Moving online: An Approach

The COVID-19 pandemic forced institutions to move online quickly, with little preparation. But, as weeks and months passed, two things became clear.

An “emergency” approach to online learning was not sustainable or advisable, and higher educational institutions needed clarity and guidance in defining and designing high-quality online education.

The issue of quality is an essential one. After several months of doing their best in a crisis, institutions now face higher expectations from students, their families, and educators about how to design, deliver, and support online learning. Defining what online learning should look like in terms of core elements like relationships, rigour, assessment, and the roles of students and educators is the first step in ensuring learners have the best, most meaningful experience possible.

Blended Learning

Garrison and Vaughan point to many critical elements of a blended learning environment, such as designing for open communication, trust, and critical reflection and discourse. So how do you begin to develop a blended learning course or a module with these elements in mind? It is helpful to consider a few well outlined and defined instructional design approaches to guide you toward these goals. These approaches offer a conceptual framework for thinking about your students’ learning and a rough template for how you might begin planning your course. While each approach offers a slightly different set of instructional design principles, you will notice that there can be quite a bit of overlap between elements of the various methods that borrow from similar teaching pedagogies. These approaches are not necessarily unique to blended learning course design and highlight good pedagogical practices and course design for any learning environment.

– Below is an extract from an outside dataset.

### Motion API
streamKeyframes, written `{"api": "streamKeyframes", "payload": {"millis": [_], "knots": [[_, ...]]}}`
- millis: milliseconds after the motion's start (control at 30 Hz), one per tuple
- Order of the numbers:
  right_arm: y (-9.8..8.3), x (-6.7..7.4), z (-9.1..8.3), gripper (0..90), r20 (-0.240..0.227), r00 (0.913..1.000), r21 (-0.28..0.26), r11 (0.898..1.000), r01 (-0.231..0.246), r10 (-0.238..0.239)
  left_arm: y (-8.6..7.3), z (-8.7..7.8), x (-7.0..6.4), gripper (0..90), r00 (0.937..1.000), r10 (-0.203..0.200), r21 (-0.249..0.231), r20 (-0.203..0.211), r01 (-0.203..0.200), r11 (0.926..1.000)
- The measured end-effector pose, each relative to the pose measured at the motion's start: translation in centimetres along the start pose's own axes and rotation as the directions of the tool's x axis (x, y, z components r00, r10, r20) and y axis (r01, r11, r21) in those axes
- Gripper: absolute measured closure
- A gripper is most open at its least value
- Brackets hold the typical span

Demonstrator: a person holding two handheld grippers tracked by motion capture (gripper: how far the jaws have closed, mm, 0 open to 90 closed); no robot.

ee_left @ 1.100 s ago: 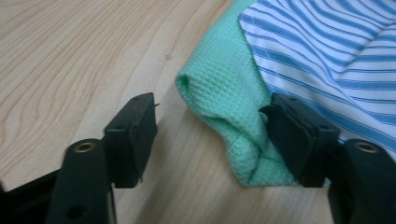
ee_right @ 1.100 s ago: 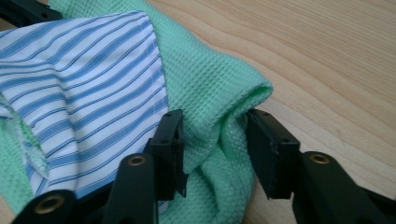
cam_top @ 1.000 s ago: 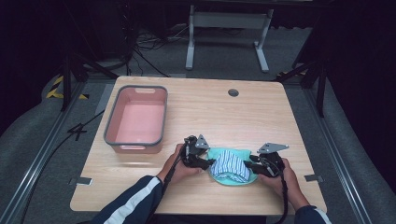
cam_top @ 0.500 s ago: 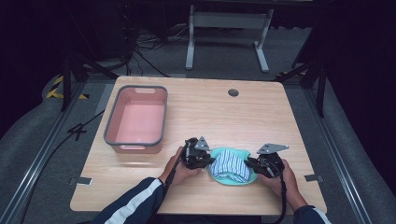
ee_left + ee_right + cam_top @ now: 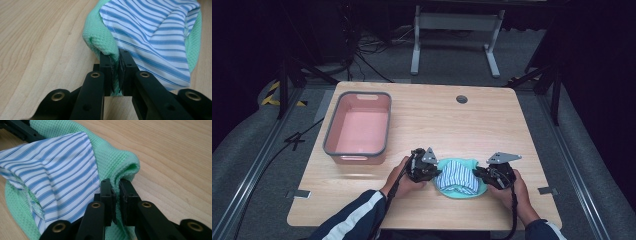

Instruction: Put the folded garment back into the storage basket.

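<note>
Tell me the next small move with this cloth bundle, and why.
Probably lift both ends together. The left gripper and right gripper are each shut on an edge of the green cloth, which still rests on the table cradling the striped cloth.

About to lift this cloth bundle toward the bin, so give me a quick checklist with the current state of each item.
1. Left gripper shut on the green cloth: ok.
2. Right gripper shut on the green cloth's other edge: ok.
3. Striped cloth lying on the green cloth between both grippers: ok.
4. Striped cloth pinched too: cannot tell; its edge lies beside the left fingers.
5. Pink bin holding nothing: ok.
6. Table bare between bundle and bin: ok.
</note>
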State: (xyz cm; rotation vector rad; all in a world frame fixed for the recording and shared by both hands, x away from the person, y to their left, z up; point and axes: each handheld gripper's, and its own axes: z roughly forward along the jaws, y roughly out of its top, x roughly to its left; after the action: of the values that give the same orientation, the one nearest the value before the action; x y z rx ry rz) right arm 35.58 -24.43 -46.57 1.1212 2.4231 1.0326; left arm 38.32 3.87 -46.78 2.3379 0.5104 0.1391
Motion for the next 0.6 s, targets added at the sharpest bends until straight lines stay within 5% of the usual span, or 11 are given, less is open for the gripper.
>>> {"api": "streamKeyframes", "payload": {"millis": [600], "knots": [[2.4, 1.1, -0.9, 82.4, 0.001, 0.9999, -0.073, 0.997, 0.011, -0.011, 0.8, -2.4, 0.9, 83.2, 0.9986, -0.001, -0.033, -0.053, -0.001, 0.9995]]}}
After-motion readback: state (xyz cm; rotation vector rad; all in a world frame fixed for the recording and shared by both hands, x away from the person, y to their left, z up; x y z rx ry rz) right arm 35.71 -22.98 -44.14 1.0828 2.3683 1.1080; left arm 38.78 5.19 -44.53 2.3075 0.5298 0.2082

The prototype design model is also frequently called iterative design, modular design, or scalable design. The prototype design process is based on the principle of incremental course redesign combined with constant reflection on how well this redesign worked.
The Educator redesigned portions of the course (or modules) one at a time, evaluated their efficacy, made changes, and then “retested” the module before moving on to another course component.

The Educator’s course modules can mean anything from a 10-minute segment of the face-to-face lecture to an entire 2-week-long lesson in the course curriculum. For this reason, the prototype model can be beneficial to educators who want to progressively move from an entirely face-to-face teaching model to a blended learning model and cannot do an entire course redesign for a blended model before the course begins.

Online Learning

Designing for online learning begins with an understanding and adopting five norms. These norms should inform all of our work as educators, whether planning, building, or facilitating online learning experiences. This may require a shift in mindset about why and how we teach for some. For others, these may be a reflection or an extension of work they already do in person.

These norms highlight a crucial feature of online learning environments: fast-paced content coverage where students play a primarily passive role does not work online. Instead, the profound practice of core ideas supported by a trusting, caring community works better.

These five competencies are:

  • Know your online infrastructure.
  • Use online tools to know, support, and empower students.
  • Design online assessments that lead to high-quality student work.
  • Design online learning experiences that students can navigate on their own.
  • Facilitate online learning experiences to support student engagement.

The way we design spaces, experiences, and expectations reflects our beliefs about learning. Those of us who have worked in brick and mortar schools might take this for granted, yet our physical spaces, schedules, rituals and routines all reflect our choices as a community. The design of online spaces and experiences is no different.